## Action item
Only the lines from the beginning of the data below through the line that contains "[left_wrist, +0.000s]" should be repeated, exactly as written.
--- Data block Enclosed Below ---
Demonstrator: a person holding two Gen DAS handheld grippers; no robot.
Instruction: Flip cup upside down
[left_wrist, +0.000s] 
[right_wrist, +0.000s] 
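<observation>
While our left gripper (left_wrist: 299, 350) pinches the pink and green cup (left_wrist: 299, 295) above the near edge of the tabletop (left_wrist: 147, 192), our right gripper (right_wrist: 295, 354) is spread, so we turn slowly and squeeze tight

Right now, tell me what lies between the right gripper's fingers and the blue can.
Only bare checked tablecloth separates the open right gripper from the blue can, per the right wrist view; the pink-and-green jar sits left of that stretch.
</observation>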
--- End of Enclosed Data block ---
## Expected answer
Demonstrator: a person holding two Gen DAS handheld grippers; no robot.
Instruction: Flip cup upside down
[left_wrist, +0.000s] 

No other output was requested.